I was reading in the latest issue of CM (Computer Music magazine) — issue 150, that the App developers were saying this would be a really great product. No offense, but that doesn’t tell me anything. Of course the App developers are going to start promoting the iPad. It gives them a platform to build more and better Apps for which they will make more and better money. Then I read how a certain person from a certain controller company thought the iPad wouldn’t be good for live performance (I share his belief, btw). But again, of course he’s going to dismiss the iPad because it will mean less sales for his company. Everything points to the fact that nobody really knows the impact the iPad will have. And it’s just too early to tell. And way too early to buy IMHO.

And then I read in the CM article that a certain head of Propellerhead software gave the iPad cautious praise. Does this perhaps hint at the possibility of the Props putting together an App of their own, specifically for the iPad? Perhaps. If that happens, I would most definitely give it a great deal more consideration. But this is all rumors and heresay for now. Nobody really knows. So save your money and put the $500 iPad cost to better use by getting an audio interface or nice set of monitors (ok, maybe just 1 monitor, but it’s a start).

Here’s what keeps nagging at me:

  1. Playing “Live” might be a problem due to the fact that the sensor technology is such that when you get all sweaty, the touching might not respond. And even if you’re not all sweaty, the touch system on my iPod Touch can be finicky and non-responsive at times. This still needs to be worked on.
  2. If you’re in the studio, it’s just an overgrown iPod (for now). It’s got the same apps, and the same OS running it. This means that you still can’t multitask, and existing apps don’t take advantage of the additional space.
  3. Did you hear me? It can’t MULTITASK. You can run one app at a time, no more. Which means you can’t run two plug-ins at once, or control a DAW and a synth at the same time.
  4. If it’s one thing I’ve learned from Apple, it’s never to buy the first product release. Why? Because they save all their goodies for v.2 and v.3 product launches. Right now this is nothing more than a larger iPod Touch. Wait 6 months for the iPad v.2 when Apple has had a chance to a) sort out the bugs, b) add new and improved functionality and c) app developers have had a chance to catch up.

    Case in point: my girlfriend bought me the first release of the iPod Touch and 4 months later the iPod Touch release came out with double the amount of space for the same price. I understand that technology keeps moving forward, but Apple just doesn’t take a breather. And as a result, I become a very jaded customer who will never buy the first release. Of course, Apple probably doesn’t care one bit about this situation. There are plenty of others who will jump on the bandwagon to buy this device and even — god forbid — PREORDER! But hey, to each their own. And if you preorder, I wish you the best of luck with your new iPad. Don’t say I didn’t warn you.
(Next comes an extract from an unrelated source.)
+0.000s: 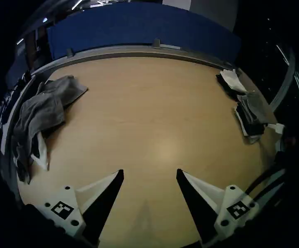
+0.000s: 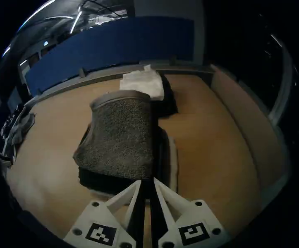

The additional screen real-estate is great, and there’s no question that there is some promise here. It’s also light-weight. But let’s see some Apps built for it first. Let’s see Reason and Record for the iPad. And let’s see how the iPad can be the next super DAW controller and music-making machine. Then, and only then can we assess whether or not this product really is “Magical” or “Revolutionary.” Right now it’s a lot of hype.

There used to be an expression when I was a debt collector talking to deadbeats and trying to get them to pay their bills. It went something like this: There’s a lot of smoke on the barbecue, but I don’t see any meat. Somehow the imminent Apple iPad release made me think of that expression. We’ll see how much “meat” is actually there in the coming months.

What are your thoughts on the new iPad from Apple?